If you want to check where the match is happening you can use regexpr instead
> regexpr("[0-9]", values)
[1] -1 1 4 1
attr(,"match.length")
[1] -1 1 1 1
which tells you where the first match is happening.
Even better, you can use gregexpr for multiple matches
> gregexpr("[0-9]", values)
[[1]]
[1] -1
attr(,"match.length")
[1] -1
[[2]]
[1] 1 2 3 4 5
attr(,"match.length")
[1] 1 1 1 1 1
[[3]]
[1] 4 5 6
attr(,"match.length")
[1] 1 1 1
[[4]]
[1] 1 2 3
attr(,"match.length")
[1] 1 1 1
No idea where you get the impression that
> test <- "fasdjlk465öfsdj123"
> grep("[0-9]",test)
[1] 1
returns "fasdjlk465öfsdj123"
If you want to return the matches, you need to break test into it's component parts, grep on those and then use the thing returned from grep to index test.

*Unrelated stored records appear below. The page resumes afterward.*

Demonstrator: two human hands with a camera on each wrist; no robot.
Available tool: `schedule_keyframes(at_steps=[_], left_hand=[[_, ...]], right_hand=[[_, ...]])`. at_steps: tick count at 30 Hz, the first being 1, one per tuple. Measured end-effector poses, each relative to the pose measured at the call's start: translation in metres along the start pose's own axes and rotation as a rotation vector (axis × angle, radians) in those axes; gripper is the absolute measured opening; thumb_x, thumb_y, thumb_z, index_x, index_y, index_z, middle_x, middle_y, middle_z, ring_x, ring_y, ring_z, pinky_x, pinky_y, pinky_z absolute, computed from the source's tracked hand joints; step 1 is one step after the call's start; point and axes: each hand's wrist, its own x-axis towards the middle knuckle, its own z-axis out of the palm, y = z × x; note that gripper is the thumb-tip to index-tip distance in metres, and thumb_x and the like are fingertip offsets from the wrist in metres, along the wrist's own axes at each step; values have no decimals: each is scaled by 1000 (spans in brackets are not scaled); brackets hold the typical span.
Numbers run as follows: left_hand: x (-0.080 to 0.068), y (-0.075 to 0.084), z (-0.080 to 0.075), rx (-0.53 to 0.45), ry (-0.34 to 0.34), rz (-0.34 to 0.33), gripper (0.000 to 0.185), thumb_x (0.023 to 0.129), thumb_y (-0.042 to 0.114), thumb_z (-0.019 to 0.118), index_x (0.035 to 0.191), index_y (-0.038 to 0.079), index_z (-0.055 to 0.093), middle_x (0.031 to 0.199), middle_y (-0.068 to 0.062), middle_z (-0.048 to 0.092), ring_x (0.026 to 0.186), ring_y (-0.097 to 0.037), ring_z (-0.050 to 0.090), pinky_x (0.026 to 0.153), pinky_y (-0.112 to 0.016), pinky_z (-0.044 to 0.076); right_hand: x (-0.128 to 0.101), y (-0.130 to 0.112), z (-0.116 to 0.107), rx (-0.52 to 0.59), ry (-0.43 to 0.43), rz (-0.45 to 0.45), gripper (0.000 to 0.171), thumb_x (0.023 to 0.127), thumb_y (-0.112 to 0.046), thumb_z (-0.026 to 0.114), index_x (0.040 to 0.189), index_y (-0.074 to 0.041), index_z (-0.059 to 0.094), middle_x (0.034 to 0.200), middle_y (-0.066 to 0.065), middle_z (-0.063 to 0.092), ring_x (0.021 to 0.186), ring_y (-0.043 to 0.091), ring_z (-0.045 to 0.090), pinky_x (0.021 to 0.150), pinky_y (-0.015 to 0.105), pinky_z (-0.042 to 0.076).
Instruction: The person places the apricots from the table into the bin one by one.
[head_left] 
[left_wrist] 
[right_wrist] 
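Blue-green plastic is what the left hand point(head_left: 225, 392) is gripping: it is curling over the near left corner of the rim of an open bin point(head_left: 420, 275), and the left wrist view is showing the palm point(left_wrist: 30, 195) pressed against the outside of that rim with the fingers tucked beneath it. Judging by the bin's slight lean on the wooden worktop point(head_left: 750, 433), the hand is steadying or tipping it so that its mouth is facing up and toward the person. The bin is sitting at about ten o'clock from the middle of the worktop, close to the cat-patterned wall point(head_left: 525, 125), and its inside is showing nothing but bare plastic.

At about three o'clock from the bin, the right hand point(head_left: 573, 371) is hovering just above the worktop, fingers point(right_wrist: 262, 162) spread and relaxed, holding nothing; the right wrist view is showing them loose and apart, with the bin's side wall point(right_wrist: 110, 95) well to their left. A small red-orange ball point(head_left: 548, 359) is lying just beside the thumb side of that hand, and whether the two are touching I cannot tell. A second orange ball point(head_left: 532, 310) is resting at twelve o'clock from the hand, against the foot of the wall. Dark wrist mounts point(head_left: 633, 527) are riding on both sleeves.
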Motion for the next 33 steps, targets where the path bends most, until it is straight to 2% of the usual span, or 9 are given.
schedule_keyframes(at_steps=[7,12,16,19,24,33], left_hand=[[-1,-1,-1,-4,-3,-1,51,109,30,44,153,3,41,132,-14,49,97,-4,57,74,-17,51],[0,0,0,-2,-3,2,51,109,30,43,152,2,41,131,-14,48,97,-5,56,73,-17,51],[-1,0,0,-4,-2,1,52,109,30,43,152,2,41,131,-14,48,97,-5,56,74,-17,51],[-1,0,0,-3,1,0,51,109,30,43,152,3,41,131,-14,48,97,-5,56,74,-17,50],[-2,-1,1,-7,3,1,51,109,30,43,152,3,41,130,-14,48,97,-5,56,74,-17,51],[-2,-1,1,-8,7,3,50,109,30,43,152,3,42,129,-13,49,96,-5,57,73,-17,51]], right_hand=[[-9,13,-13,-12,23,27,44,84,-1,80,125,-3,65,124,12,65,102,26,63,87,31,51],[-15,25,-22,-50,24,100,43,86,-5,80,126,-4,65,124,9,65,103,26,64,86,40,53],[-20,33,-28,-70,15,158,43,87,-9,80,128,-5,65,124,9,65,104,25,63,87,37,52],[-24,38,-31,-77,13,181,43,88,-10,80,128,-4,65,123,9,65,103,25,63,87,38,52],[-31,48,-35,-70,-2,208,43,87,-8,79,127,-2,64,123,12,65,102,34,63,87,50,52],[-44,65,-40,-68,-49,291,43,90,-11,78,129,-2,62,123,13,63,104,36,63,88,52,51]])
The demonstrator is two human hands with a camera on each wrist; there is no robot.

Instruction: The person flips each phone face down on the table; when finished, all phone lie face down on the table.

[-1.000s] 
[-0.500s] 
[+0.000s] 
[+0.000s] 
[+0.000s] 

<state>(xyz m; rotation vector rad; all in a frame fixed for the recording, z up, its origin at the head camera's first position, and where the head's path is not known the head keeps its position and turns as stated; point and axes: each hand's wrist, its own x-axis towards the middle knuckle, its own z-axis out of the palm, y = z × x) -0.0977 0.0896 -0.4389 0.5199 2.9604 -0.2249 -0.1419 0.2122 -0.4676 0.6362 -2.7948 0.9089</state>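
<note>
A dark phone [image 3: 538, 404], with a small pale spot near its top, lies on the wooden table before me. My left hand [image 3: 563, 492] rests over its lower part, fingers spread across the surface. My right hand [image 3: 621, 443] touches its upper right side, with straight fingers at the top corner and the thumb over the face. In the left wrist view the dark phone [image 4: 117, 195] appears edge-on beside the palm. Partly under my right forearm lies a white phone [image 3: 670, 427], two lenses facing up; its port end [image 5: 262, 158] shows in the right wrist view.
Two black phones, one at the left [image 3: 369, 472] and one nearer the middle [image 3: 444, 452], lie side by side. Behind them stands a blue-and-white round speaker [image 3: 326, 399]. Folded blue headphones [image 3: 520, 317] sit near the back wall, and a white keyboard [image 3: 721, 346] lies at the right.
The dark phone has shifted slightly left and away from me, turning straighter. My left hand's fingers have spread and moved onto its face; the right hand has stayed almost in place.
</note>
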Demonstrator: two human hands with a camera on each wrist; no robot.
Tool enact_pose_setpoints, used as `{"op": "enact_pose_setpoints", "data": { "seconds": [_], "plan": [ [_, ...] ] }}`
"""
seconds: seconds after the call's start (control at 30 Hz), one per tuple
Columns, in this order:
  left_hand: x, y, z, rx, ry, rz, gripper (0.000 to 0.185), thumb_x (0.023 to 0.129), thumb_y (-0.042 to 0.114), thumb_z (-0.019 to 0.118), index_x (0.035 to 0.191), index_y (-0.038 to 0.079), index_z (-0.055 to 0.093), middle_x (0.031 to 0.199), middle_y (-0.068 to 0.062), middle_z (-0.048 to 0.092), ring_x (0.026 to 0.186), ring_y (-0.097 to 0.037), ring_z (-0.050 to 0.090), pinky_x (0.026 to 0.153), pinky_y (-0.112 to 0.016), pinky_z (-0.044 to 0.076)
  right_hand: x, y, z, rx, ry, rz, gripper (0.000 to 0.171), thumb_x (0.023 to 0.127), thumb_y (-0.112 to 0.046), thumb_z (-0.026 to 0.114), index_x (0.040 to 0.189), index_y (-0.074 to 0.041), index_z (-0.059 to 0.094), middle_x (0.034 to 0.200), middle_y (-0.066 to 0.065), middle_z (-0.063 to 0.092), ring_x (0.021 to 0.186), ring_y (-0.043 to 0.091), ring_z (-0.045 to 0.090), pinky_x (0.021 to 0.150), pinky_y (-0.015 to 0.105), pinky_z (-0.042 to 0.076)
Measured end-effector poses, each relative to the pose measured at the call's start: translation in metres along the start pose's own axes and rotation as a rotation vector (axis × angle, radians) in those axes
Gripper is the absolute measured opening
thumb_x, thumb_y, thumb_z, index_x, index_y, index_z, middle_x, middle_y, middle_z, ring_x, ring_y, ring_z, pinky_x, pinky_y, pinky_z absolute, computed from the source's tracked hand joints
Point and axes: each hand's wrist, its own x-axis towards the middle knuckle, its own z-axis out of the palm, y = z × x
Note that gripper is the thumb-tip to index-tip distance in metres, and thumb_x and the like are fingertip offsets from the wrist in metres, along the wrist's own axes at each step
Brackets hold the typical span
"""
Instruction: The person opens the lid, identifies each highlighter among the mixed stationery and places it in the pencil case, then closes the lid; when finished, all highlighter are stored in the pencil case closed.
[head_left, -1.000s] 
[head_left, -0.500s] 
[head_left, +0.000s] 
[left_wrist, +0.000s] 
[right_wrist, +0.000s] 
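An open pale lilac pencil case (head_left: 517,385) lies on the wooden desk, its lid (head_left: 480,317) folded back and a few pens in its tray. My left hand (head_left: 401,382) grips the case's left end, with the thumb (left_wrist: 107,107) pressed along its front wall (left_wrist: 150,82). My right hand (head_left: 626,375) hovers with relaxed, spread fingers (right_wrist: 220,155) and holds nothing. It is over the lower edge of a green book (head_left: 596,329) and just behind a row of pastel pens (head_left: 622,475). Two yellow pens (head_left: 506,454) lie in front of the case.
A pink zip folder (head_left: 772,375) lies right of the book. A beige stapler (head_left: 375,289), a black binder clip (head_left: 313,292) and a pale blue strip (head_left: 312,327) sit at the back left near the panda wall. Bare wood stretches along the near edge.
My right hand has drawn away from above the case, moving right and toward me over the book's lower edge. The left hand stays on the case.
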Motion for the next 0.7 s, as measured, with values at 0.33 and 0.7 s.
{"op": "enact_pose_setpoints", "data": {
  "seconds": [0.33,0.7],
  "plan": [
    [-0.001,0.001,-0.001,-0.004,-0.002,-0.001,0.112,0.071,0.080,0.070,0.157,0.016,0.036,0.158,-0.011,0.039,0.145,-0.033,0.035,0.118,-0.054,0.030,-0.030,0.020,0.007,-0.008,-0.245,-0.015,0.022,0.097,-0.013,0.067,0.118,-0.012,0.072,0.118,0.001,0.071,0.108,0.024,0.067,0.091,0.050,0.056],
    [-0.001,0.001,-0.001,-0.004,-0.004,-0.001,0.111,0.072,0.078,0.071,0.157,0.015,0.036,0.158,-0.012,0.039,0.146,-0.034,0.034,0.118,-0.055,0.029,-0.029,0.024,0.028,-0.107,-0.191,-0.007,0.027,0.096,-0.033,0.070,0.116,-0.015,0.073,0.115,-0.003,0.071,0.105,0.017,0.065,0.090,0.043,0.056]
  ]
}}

> test <- strsplit("fasdjlk465öfsdj123", "")[[1]]
> matched <- grep("[0-9]", test)
> test[matched]
[1] "4" "6" "5" "1" "2" "3"
Or just return the matched strings directly, depends what you want:
> grep("[0-9]", test, value = TRUE)
[1] "4" "6" "5" "1" "2" "3"
strapply in the gsubfn package can do such extraction:
> library(gsubfn)
> strapply(c("ab34de123", "55x65"), "\\d+", as.numeric, simplify = TRUE)
[,1] [,2]
[1,] 34 55
[2,] 123 65
Its based on the apply paradigm where the first argument is the object, the second is the modifier (margin for apply, regular expression for strapply) and the third argument is the function to apply on the matches.
str_extract_all(obj, re) in the stringr package is similar to strapply specialized to use c for the function, i.e. its the similar to strapply(obj, re, c) .
strapply supports the sets of regular expressions supported by R and also supports tcl regular expressions.